Bogdanov was an early exponent of Science Fiction and close to Anatoly Lunacharsky and Maxim Gorky. See The Positive Programme of Russian Positivism, a study of his novel Red Star: The First Bolshevik Utopia (1908).

During the early years of the Bolshevik faction, Bogdanov was Lenin’s closest supporter, and Lenin was at first impressed with his three-volume Empirio-Monism, published in Moscow between 1904 and 1906.

Lenin’s Materialism and Empirio-Criticism, a polemic against Bogdanov and others, dealing with the influence of Positivism in the Bolshevik Party. Plekhanov strongly condemned this book and after Bogdanov’s ultra-left otzovism in 1908, Lenin took time off from political work to settle accounts with Bogdanov’s ideas on modern science and dialectics.

See Aleksandr Bogdanov Archive.

 

Bogdanov, B. (1884–1919)

Menshevik Liquidator. Member, War Industries Committee. Member Executive Committee of Petrograd Soviet, Bureau and Committee of Defence. Representative of Soviet on Duma Committee.

 

Böhm-Bawerk, Eugen von (1851–1914)

Bohm-Bawerk Austrian Minister of Finance, 1889–1904, professor and leader, along with Carl Menger and Friedrich von Weiser, of the Austrian school of economists. Böhm-Bawerk, had a special interest in the theory of capital and interest. Author of several books, including his 1896 work, Karl Marx and the Close of His System, a classic attack on Marxist economics.

 

Bohr, Niels (1885–1962)

Bohr One of the foremost scientists of the 20th century, Bohr was the first to apply the quantum theory to the problem of atomic and molecular structure. He was a guiding spirit and major contributor to the development of quantum physics; leader of the renowned Copenhagen School which struggled to work out a consistent materialist understanding of physical science during the unfolding of quantum and relativistic discoveries, Bohr maintained a long dialogue with Einstein over the meaning of these developments, and is responsible for the Correspondence Principle, one of the most important concepts for the understanding of the relation between quantum events and experience in the “macro-world”.

Bohr was brought up in a wealthy and influential Copenhagen family, his father a renowned physiologist and his brother a mathematician. After completing his doctorate in the electron theory of metal at the University of Copenhagn, Bohr joined J.J. Thomson at Cambridge, but in 1912 joined Rutherford’s in Manchester, a group studying the structure of the atom.

It was here that Bohr worked on the theoretical implications of Rutherford’s nuclear model of the atom and he was among the first to see the importance of the number of electrons in an atom’s structure in determining the physical and chemical properties of an element.

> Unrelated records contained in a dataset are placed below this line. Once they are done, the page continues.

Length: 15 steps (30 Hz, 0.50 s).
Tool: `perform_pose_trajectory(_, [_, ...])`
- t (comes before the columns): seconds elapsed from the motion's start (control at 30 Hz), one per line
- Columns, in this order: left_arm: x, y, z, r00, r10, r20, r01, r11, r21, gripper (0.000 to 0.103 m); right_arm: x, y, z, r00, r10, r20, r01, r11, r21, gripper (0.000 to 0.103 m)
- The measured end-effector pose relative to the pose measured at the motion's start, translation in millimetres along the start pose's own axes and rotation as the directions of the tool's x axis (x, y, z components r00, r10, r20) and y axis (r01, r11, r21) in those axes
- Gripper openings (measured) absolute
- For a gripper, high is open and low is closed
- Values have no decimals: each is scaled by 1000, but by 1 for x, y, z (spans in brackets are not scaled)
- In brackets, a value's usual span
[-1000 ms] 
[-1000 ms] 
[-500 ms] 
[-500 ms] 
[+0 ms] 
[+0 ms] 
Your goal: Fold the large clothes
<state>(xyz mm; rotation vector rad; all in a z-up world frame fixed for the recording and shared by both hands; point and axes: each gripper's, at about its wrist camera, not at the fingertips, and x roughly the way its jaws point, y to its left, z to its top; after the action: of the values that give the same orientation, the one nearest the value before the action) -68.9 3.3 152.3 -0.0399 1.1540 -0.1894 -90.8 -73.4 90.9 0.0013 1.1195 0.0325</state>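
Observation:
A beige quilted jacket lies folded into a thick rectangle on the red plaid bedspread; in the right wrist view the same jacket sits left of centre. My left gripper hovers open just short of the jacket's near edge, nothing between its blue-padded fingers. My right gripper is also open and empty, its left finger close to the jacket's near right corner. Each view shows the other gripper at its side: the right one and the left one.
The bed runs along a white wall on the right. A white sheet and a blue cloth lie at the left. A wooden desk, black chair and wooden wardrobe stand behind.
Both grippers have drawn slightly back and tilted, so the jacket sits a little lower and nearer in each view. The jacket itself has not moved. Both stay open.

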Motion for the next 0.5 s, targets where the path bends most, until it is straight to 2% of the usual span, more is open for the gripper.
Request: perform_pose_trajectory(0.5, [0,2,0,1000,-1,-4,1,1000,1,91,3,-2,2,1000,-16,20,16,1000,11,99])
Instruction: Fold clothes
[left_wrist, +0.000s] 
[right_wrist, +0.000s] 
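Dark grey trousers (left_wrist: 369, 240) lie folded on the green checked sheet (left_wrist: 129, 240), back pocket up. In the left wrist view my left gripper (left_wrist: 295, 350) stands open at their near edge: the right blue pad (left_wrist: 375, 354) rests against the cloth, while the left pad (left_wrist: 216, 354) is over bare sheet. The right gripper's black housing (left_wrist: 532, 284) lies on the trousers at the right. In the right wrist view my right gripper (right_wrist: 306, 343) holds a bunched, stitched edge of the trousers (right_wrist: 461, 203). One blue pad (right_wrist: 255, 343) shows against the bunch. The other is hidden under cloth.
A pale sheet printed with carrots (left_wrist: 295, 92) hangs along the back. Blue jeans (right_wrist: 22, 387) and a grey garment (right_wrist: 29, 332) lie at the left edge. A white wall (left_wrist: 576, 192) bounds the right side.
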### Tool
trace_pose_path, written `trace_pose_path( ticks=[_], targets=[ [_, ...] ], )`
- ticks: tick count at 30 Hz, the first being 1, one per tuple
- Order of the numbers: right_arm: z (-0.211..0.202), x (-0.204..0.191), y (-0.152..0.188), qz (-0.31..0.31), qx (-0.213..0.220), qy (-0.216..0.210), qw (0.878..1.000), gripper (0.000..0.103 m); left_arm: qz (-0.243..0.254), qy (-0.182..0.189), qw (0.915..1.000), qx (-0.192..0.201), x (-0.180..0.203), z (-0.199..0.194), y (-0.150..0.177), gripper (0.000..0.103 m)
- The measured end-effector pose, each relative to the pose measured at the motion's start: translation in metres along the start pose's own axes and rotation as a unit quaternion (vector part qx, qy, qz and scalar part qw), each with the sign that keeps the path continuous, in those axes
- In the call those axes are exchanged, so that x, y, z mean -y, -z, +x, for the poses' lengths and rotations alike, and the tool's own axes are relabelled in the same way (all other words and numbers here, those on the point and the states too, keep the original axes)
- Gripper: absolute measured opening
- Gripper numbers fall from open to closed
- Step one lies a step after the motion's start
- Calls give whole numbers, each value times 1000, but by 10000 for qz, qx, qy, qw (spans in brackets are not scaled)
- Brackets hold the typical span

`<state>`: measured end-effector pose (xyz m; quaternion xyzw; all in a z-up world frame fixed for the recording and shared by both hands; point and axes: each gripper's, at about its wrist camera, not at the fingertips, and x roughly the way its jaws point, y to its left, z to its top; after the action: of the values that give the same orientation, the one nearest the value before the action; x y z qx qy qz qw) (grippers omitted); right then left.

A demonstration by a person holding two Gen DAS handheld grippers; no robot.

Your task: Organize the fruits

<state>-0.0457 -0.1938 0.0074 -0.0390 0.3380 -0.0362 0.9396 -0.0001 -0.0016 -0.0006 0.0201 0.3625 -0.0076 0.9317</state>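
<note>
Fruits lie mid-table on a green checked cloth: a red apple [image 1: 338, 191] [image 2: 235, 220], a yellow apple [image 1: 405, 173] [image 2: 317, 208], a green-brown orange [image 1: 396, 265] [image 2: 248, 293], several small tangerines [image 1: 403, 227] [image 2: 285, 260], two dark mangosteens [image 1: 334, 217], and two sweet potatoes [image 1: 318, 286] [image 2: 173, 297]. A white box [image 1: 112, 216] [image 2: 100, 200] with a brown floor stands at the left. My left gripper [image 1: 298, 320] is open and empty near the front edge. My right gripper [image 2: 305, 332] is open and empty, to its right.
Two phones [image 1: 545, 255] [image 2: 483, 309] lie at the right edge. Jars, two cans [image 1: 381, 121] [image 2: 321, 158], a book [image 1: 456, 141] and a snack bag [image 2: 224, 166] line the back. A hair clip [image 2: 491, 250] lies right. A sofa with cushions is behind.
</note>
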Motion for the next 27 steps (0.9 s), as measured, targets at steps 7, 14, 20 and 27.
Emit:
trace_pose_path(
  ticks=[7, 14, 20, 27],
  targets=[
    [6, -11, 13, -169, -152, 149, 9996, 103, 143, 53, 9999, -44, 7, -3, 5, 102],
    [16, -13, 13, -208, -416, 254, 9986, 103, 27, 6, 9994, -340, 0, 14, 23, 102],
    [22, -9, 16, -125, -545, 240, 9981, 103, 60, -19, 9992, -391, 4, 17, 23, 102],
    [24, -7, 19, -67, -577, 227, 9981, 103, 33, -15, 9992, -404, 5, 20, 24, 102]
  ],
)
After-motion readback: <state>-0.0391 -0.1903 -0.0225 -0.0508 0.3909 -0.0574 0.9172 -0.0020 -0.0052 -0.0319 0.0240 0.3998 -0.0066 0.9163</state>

Bohr was the first to see that a stable atomic structure was possible if energy levels were inherently restricted to discrete levels, a possibility made conceiveable by Max Planck’s discovery of the discrete properties of radiation spectra. Bohr succeeded in deriving the observed line spectrum of light emitted by atomic hydrogen from an analysis of the electron structure of the hydrogen atom.

Bohr returned to Copenhagen in 1912, and was appointed to a professorship from which position he led research into the fundamental quantum physics for the rest of his life, with many of the great physicists of the period, including Werner Heisenberg coming to work in Copenhagen.

It is difficult to imagine the situation in which physicists were working in this period as research continued to produce mathematical entities which defied any attempt to visualise there physical meaning, other than being part of equations which accurately predicted experimental results, and indeed the experimental results themselves seemed to totally defy logical comprehension.

During the early 1920s, Bohr to piece together the theory of sub-atomic behaviour based on the quantum conception, and perhaps his most important achievement was the formulation of two general principles which he used to guide the interpretation of quantum theory: the Complementarity Principle and the application of the Correspondence Principle first developed by Einstein in his formulation of Relativity.

According to the Correspondence Principle, as applied by Einstein, the predictions of Relativistic equations had to converge to those of Newtonian mechanics, for small speeds and masses; in application to quantum mechanics, Bohr held that there had to be a correspondence between each ‘energy jump’ predicted by the quantum hypothesis and the frequency of light emissions observable and describable by classical mechanics, given that the frequency of light is related to its energy by a fixed ratio, Planck’s constant.

According to the Complementarity Principle, a quantum interaction must be describable in terms of wave-concepts and in terms of particle-concepts, and the two descriptions are together taken as a complete description of the properties of the interacting objects, despite the fact that no interaction can simultaneously correlate with both systems of concepts completely.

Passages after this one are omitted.